Psychoactive drug use and prognosis in patients with cancer presenting with acute cardiovascular disease

Affiliations
Multicenter Study

Psychoactive drug use and prognosis in patients with cancer presenting with acute cardiovascular disease

Maxime Jaëck et al. Arch Cardiovasc Dis. 2025 Sep.

Abstract

Background: The psychoactive drug consumption and the short- and long-term cardiovascular prognosis of patients with cancer admitted for acute cardiovascular events are not well established.

Aims: To assess the prevalence of psychoactive drug use, in-hospital outcomes and 1-year prognosis in patients with cancer hospitalized for acute cardiovascular events.

Methods: In a prospective multicentre study of all consecutive patients admitted to intensive cardiac care units, a history of cancer was recorded systematically. The primary outcome was the prevalence of psychoactive drugs detected by urine drug assay. The secondary outcomes were: the rate of in-hospital major adverse events, defined as all-cause death, cardiogenic shock and cardiac arrest; and the 1-year rate of major adverse cardiovascular and cerebrovascular events, defined as cardiovascular death, myocardial infarction and stroke.

Results: Among 1499 patients recruited, 151 had a history of cancer (10%), including 61 (40%) with active cancer and 90 (60%) with cancer in remission. Among patients with a history of cancer, 39 (25.8%) tested positive for at least one psychoactive drug.
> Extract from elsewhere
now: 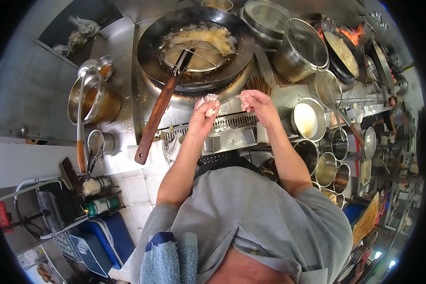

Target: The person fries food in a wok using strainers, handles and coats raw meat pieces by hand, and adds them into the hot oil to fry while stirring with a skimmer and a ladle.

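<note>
My left hand point(203, 119) is closed around a clump of pale pink, raw-looking pieces point(210, 105), in front of the wok's near rim. Beside it, apart by a small gap, my right hand point(264, 108) pinches more of the same pale pieces point(244, 99). Ahead of both hands sits a large dark wok point(151, 49) of bubbling oil, with golden food point(213, 35) frying at the far side. A round mesh strainer point(206, 57) rests in the wok. Its wooden handle point(157, 116) slants out toward me on the left.
Left stand a steel pot point(110, 106) of brown liquid with a ladle point(80, 113) and a small pot point(108, 142). A bamboo brush point(258, 85), a deep pot point(300, 64) and a bowl of white liquid point(306, 118) are on the right. Flames point(352, 35) rise by another wok point(343, 54).
</note>
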`<state>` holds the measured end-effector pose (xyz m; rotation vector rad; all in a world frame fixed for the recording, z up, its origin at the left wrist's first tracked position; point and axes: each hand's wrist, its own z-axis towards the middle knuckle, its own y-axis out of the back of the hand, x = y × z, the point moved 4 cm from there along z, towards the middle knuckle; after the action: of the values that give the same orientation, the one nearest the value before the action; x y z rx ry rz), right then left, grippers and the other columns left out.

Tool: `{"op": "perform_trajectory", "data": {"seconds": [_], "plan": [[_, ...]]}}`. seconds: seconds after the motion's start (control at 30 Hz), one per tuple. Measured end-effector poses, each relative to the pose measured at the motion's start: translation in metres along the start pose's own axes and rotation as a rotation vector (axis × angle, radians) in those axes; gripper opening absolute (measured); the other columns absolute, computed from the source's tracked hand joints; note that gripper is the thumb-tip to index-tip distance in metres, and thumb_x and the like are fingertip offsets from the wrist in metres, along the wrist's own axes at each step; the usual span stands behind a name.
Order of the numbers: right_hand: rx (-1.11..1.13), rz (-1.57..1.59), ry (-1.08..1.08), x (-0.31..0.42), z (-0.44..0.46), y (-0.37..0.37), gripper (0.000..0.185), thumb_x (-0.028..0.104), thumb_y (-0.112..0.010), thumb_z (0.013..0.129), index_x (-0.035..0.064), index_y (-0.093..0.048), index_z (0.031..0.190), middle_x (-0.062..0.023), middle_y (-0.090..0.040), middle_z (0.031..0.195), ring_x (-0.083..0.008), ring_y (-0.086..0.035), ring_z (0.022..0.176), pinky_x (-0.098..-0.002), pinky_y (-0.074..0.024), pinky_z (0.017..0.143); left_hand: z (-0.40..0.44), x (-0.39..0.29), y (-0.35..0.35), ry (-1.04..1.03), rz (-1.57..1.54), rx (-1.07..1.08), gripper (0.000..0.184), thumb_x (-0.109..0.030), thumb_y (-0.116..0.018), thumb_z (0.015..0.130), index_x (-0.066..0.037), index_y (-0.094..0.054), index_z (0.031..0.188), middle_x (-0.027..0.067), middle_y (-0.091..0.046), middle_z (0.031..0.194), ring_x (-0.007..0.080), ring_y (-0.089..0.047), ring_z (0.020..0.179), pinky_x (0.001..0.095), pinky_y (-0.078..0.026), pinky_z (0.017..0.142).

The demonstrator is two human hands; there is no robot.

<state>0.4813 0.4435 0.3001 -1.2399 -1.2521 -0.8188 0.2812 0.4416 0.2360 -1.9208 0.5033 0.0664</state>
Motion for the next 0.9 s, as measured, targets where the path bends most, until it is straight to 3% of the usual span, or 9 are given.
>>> {"op": "perform_trajectory", "data": {"seconds": [0.13, 0.17, 0.23, 0.37, 0.47, 0.7, 0.8, 0.87, 0.9], "plan": [[0.092, 0.235, -0.116, -0.008, -0.002, -0.01, 0.02, 0.015, -0.051, 0.093, 0.0015, -0.061, 0.104, -0.0034, -0.064, 0.089, -0.0104, -0.06, 0.076, -0.0226, -0.0472, 0.063, -0.031, 0.005, -0.03, 0.083, 0.333, 0.006, 0.037, 0.001, -0.061, 0.082, -0.005, -0.047, 0.115, 0.0144, -0.058, 0.101, 0.0223, -0.059, 0.093, 0.0367, -0.053, 0.079], [0.105, 0.212, -0.116, -0.008, -0.001, -0.015, 0.02, 0.016, -0.051, 0.094, 0.0015, -0.061, 0.105, -0.0031, -0.064, 0.089, -0.0102, -0.06, 0.076, -0.0225, -0.0472, 0.063, -0.031, 0.01, -0.029, 0.131, 0.361, 0.155, 0.035, -0.003, -0.064, 0.082, -0.005, -0.05, 0.114, 0.0104, -0.06, 0.1, 0.0184, -0.06, 0.089, 0.0324, -0.053, 0.071], [0.11, 0.208, -0.103, -0.007, 0.004, -0.024, 0.021, 0.017, -0.051, 0.095, 0.0013, -0.062, 0.104, -0.0022, -0.064, 0.086, -0.0079, -0.058, 0.07, -0.0216, -0.046, 0.06, -0.034, 0.014, -0.033, 0.161, 0.485, 0.182, 0.034, -0.004, -0.065, 0.081, -0.006, -0.052, 0.112, 0.0082, -0.061, 0.098, 0.0166, -0.06, 0.084, 0.0303, -0.051, 0.065], [0.114, -0.289, 0.01, -0.007, 0.011, -0.031, 0.019, 0.014, -0.054, 0.093, 0.0006, -0.064, 0.101, -0.0007, -0.061, 0.074, -0.0056, -0.049, 0.059, -0.0207, -0.0407, 0.053, -0.033, 0.017, -0.033, 0.125, 0.752, 0.222, 0.019, -0.008, -0.066, 0.083, -0.003, -0.061, 0.1, 0.0053, -0.064, 0.089, 0.0121, -0.06, 0.071, 0.0249, -0.047, 0.058], [-0.018, -0.264, 0.019, -0.004, 0.004, -0.027, 0.02, 0.013, -0.052, 0.093, -0.0007, -0.063, 0.103, -0.0007, -0.059, 0.073, -0.0058, -0.046, 0.057, -0.0207, -0.0398, 0.052, -0.034, 0.015, -0.038, 0.06, 0.789, 0.245, 0.016, -0.008, -0.064, 0.084, -0.002, -0.063, 0.098, 0.0037, -0.063, 0.084, 0.0097, -0.058, 0.067, 0.0236, -0.046, 0.056], [-0.066, 0.201, -0.062, -0.022, 0.0, -0.024, 0.015, 0.015, -0.053, 0.093, 0.0019, -0.06, 0.097, -0.0019, -0.06, 0.079, -0.0064, -0.05, 0.065, -0.0223, -0.0398, 0.055, -0.039, 0.008, -0.045, 0.095, 0.828, 0.212, 0.018, -0.012, -0.068, 0.082, -0.003, -0.064, 0.097, 0.0017, -0.062, 0.078, 0.0076, -0.055, 0.065, 0.0224, -0.044, 0.055], [-0.078, 0.043, -0.034, -0.021, -0.006, -0.036, 0.013, 0.016, -0.056, 0.092, 0.0044, -0.057, 0.088, -0.0015, -0.056, 0.072, -0.0078, -0.048, 0.061, -0.021, -0.0371, 0.051, -0.037, 0.004, -0.044, -0.077, 0.954, 0.166, 0.013, -0.012, -0.069, 0.081, -0.003, -0.062, 0.089, 0.0005, -0.06, 0.076, 0.0054, -0.053, 0.065, 0.0215, -0.043, 0.054], [-0.064, -0.167, -0.007, -0.028, -0.005, -0.04, 0.013, 0.017, -0.057, 0.091, 0.0046, -0.059, 0.092, -0.0015, -0.057, 0.072, -0.0083, -0.049, 0.059, -0.0204, -0.0368, 0.048, -0.041, 0.001, -0.045, -0.419, 1.316, 0.173, 0.013, -0.011, -0.07, 0.08, -0.004, -0.06, 0.084, -0.0004, -0.059, 0.074, 0.0038, -0.051, 0.064, 0.0209, -0.042, 0.053], [-0.041, -0.011, 0.028, -0.042, -0.001, -0.037, 0.012, 0.016, -0.057, 0.091, 0.0055, -0.058, 0.096, -0.0014, -0.056, 0.072, -0.0075, -0.049, 0.059, -0.0199, -0.0345, 0.046, -0.04, -0.005, -0.052, -0.635, 1.48, 0.169, 0.013, -0.01, -0.07, 0.08, -0.004, -0.059, 0.082, -0.0009, -0.058, 0.073, 0.003, -0.05, 0.063, 0.0206, -0.041, 0.053]]}}
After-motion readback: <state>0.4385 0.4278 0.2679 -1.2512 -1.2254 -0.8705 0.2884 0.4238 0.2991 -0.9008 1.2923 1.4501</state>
Using a matching approach based on the likelihood of having a cancer, a history of cancer was not associated with an increased risk of in-hospital major adverse events (odds ratio: 1.54, 95% confidence interval: 0.68-3.45; P=0.3). However, a history of cancer was associated with a higher incidence of 1-year major adverse cardiovascular and cerebrovascular events (hazard ratio: 3.04, 95% confidence interval: 1.63-5.67; P<0.001).

Conclusions: The prevalence of psychoactive drug use among patients with a history of cancer hospitalized for acute cardiovascular events was 25.8%. A history of cancer was an independent predictor of 1-year major adverse cardiovascular and cerebrovascular events.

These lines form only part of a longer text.